The author wasn't very good at communicating this, but the point of the article is NOT that twitter is useless to him. His point is that it's useless to most other users. He certainly doesn't mind the extra publicity. However, an expired contest being kept alive and well long enough for 5,000 people to enter it begs the question, what good is twitter as a content-delivery system? The individuals being fed information about this contest were not being fed useful information. Beyond the individual user-level, it's also indicative of the sheer amount of noise in the system (the wave analogy makes the claim that the lack of signal contributes even more to the noise).
This assertion is easier to agree with, although I think it's generally a PEBKAC problem (on the community level) and not a problem with twitter as a tool per se, except insofar as it attracts people with 140-character attention spans.
To be perfectly honest, I'd like to see more and more failures of this sort.
In my opinion this sort of use (publicity seeking via encouraging retweets by offering a prize) is an abuse of the system. I hope it crashes and burns and dies. This sort of use pattern comes from looking at twitter through the lens of old media. "How can we get our brand out in front of lots of eyeballs?" "How can we artificially create brand recognition?"
You may be able to abuse twitter to get your brand seen by more people than you could reach with a superbowl ad at much less cost, but that doesn't mean you should, or that that's helpful. It's much better to use twitter as a means to interact honestly and directly with your customers. People retweeting about some lame-ass contest will get your brand as much negative attention as positive (if not more). People organically retweeting about positive experiences with your company will be far more valuable.
In short, don't spend your time pushing your brand on the public, spend your time making something awesome that people love, providing top quality service, and showing the world you are a company of real, honest people who believe in their product and care about their customers rather than a bunch of faceless attention seeking drones.
This is more a lesson on how not to run a Twitter contest. Messages are ephemeral, and people don't check your timeline for other messages around the time that may or may not relate to the contest (such as, er, announcing a winner). When we ran a twitter contest we had a canonical blog post about it too, which was linked in every tweet and updated when the contest was over. Mind you, it wasn't a retweet-this-tweet type contest so we didn't track if people were tweeting mindlessly once it was over -- but nobody complained.
> No one is being distracted by anything of value to draw them away and there is way too much going on to know that the contest has even ended.
> It was a "Jump to Conclusions" mat. You see, it would be this mat that you would put on the floor... and would have different CONCLUSIONS written on it that you could JUMP TO.
A message no longer has a "shelf life", but a "wavelength".
For those struggling for ideas, you could build a "has this prize expired site, tracking these very RTs".

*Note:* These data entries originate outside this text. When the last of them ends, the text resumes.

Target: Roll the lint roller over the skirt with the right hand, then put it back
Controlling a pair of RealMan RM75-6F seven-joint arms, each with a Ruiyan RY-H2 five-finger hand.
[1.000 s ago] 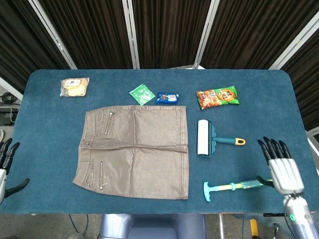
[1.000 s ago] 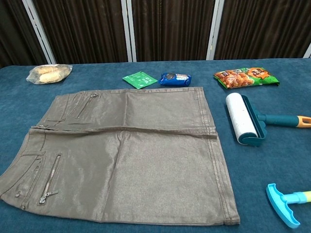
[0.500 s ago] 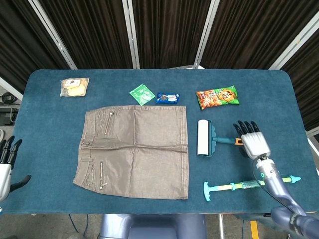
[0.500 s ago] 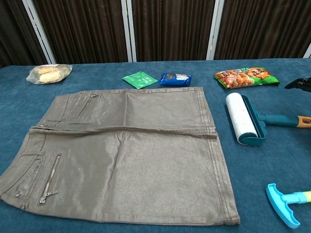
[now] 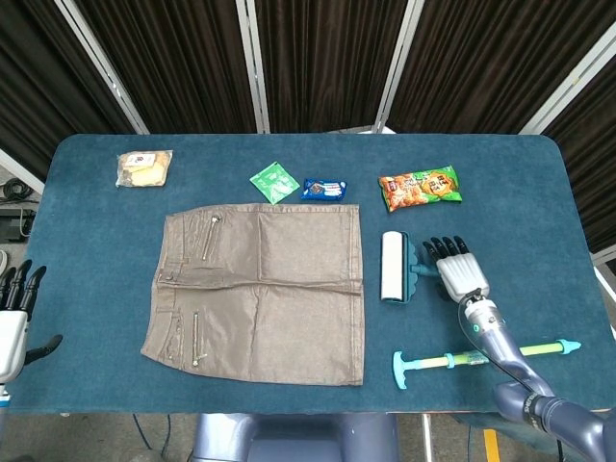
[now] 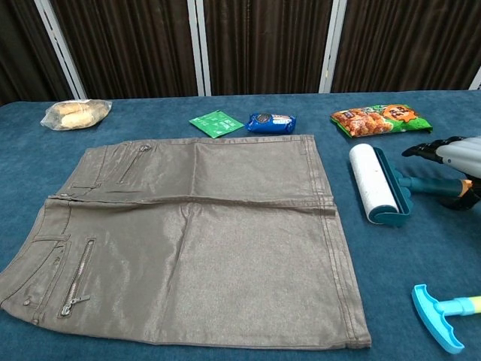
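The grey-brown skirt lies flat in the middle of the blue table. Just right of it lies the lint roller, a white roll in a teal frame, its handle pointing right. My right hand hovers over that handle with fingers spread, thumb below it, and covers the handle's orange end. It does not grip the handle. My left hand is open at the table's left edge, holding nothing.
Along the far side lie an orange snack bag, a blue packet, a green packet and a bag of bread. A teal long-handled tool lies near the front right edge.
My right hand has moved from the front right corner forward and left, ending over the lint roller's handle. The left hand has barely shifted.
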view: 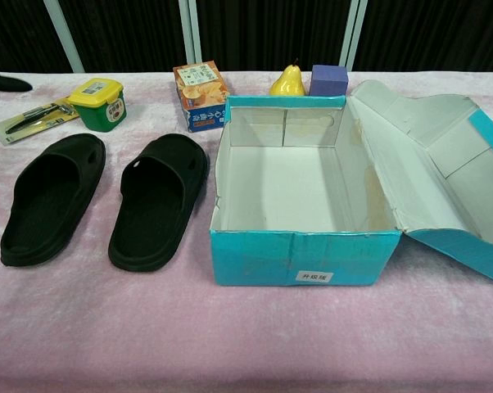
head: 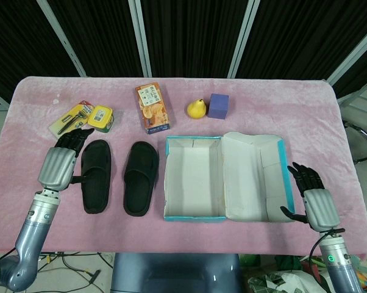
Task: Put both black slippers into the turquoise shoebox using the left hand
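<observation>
Two black slippers lie side by side on the pink cloth, the left slipper and the right slipper. To their right stands the turquoise shoebox, empty, its lid folded out flat to the right. My left hand hovers open just left of the left slipper, fingers pointing away from me, holding nothing. My right hand is open, right of the lid near the table's front edge. In the chest view only a dark tip shows at the far left edge.
Along the back lie a razor pack, a yellow-lidded green tub, an orange snack box, a yellow pear and a purple cube.
</observation>
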Controlling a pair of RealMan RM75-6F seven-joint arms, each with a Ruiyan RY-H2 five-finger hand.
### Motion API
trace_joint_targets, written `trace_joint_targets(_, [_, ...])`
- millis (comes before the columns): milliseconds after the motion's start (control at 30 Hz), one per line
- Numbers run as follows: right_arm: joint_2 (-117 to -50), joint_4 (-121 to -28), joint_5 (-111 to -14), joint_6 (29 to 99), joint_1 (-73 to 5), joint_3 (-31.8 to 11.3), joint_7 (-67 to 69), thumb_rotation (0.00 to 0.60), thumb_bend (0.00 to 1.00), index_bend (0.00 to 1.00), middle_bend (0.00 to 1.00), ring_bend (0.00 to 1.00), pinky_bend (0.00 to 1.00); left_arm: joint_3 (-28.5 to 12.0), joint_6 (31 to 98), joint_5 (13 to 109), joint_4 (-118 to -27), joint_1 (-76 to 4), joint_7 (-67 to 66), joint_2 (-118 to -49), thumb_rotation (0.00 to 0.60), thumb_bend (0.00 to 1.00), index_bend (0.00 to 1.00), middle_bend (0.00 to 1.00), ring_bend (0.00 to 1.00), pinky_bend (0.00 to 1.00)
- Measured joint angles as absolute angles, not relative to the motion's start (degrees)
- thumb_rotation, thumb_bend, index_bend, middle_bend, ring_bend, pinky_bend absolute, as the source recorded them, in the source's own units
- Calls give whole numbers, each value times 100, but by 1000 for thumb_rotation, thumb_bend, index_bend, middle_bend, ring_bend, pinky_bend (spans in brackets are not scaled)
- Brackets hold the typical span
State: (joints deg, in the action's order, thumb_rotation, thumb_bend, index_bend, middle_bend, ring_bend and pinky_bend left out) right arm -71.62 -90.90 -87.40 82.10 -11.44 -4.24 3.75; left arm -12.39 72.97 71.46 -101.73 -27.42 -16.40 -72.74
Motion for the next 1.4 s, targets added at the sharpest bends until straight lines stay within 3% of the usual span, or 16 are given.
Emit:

A lesson learnt which they failed to mention is increase the time of your competition to greater than 16days ( or whatever it was originally )
That said, for people who are not pushing competition and are using Twitter and RT's to generate leads or help users find content from them. It gives a slight indication that many many trickles might not be harmful to you. ( Well thats at least what I have come away with. )
In the article, he mentions the concept of a Mexican wave and how it starts to get going and then slowly trickles out.
From this I got the idea of measurement in "wave" and then the obvious "wavelength" jumped into my head and it stuck for me. Now that I have taken a sleep, I quite like "wave energy" too.
twitter is only valuable to established celebrities and well known brands who have already built a strong brand presence through the traditional mediums.
You have a lot of people tweeting about your prize and leading people to your company. Isn't there some way you could reward these people for sending the free PR? A second prize that's smaller, but in "thanks"?
Instead, his idea was to write a blog about all these darn idiots tweeting about his company. Way to go.
I'm pretty impressed about how useful Twitter is for me, especially for the development of Redis but not only.
I used to think Twitter was useless because I missed the point. Twitter is a simple messaging system, but the real value is in the communication culture that Twitter users created providing a "network of humans" that was not possible to build in an efficient way before twitter.
The development of this new communication model was somewhat spontaneous I think but because there were two very important features in the system: non-reciprocal following and short messages.
This is the third Twitter related, content-lite and nothing new being said, story within the last week on HN and in this case the poster doesn't even know how to "use" twitter.
Surely, there are more important stories out there.